Otra de las cuestiones que llama poderosamente la atención en Madagascar es el continuo bullicio de las calles de sus ciudades y pueblos. Mientras aquí llevamos ya décadas preocupándonos por el declive de nuestros centros urbanos y el cierre de miles de comercios, allí en cada esquina hay un negocio abierto y la vida transcurre en la calle. Puedes encontrar de todo y hablar con todo el mundo, la gente camina, no corre, mira a los ojos, sonríe y se generan espacios de encuentro multigeneracionales.

Quizás tengamos que volver a pensar en el lado Norte del hemisferio que sociedad estamos generando con nuestra afición desmedida por las compras online, que está siendo una espada de Damocles para el comercio de nuestras ciudades, y volver a conquistar nuestras calles y plazas, porque, si están vacías, pierden su principal función, que no es otra más que la de conectar y propiciar el desarrollo de sociedades más cohesionadas, comunidades que se apoyan entre ellas y, por tanto, mucho más resilientes y resistentes.

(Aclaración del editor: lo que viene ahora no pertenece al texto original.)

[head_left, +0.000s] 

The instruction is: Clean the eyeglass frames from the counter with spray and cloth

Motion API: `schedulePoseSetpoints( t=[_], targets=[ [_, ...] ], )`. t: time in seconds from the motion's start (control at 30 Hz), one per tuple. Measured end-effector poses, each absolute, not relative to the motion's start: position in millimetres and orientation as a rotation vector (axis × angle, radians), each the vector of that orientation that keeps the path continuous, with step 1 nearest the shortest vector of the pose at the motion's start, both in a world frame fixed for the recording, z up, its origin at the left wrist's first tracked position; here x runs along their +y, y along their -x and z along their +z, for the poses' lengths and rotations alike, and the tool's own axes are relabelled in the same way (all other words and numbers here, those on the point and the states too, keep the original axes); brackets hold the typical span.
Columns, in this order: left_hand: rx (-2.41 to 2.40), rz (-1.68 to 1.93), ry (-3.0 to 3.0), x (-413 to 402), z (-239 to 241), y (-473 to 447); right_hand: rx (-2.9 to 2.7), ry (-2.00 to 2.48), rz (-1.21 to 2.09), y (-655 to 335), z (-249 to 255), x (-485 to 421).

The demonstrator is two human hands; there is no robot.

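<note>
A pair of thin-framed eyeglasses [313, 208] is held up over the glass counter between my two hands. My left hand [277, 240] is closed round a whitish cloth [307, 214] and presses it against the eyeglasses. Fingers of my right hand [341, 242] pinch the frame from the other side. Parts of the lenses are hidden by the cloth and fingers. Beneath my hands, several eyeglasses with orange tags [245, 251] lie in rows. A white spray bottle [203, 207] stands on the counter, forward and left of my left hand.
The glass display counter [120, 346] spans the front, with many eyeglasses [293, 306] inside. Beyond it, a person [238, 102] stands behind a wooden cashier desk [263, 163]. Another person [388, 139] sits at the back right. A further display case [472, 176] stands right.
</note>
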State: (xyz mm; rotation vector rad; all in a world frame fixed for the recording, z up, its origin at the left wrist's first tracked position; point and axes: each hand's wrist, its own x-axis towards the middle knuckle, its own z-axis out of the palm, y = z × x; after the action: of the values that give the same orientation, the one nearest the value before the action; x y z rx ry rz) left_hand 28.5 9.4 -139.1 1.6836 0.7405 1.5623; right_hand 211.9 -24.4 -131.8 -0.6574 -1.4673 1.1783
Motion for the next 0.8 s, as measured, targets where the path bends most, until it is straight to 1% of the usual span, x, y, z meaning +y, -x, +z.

En vez de pasar horas con la cara pegada a una pantalla de móvil sin socializar ni con las personas más cercanas

Es en esas calles y lugares de Madagascar donde se ven niños felices, jugando con un barco de madera en la orilla del mar, o un diábolo en la arena, practicando el fútbol y corriendo con sus amigos, en vez de pasar horas con la cara pegada a una pantalla de móvil sin socializar ni con las personas más cercanas.

Que bien nos vendría en este comienzo del nuevo curso un poco de “mora mora”, de reposar nuestra agitada vida diaria, de pensar las cosas antes de hacerlas, de compartir y colaborar con las personas con las que convivimos, de generar espacios de relación para empatizar y conocer mejor a nuestros vecinos.

Sé que probablemente, en unos pocos días, incluso en unas horas, la realidad estallará en mi cara y al igual que muchos de ustedes volveré a sumergirme en la sociedad de las prisas, pero déjenme que al menos esta semana reivindique esa necesidad de volver a los básicos, de pensar si la solución a nuestros problemas es seguir corriendo o si, por el contrario, es pararse, reflexionar y cambiar nuestra forma de ver el mundo. Las cosas llevan su tiempo y no nos vendría mal, también aquí, practicar más el “mora, mora”.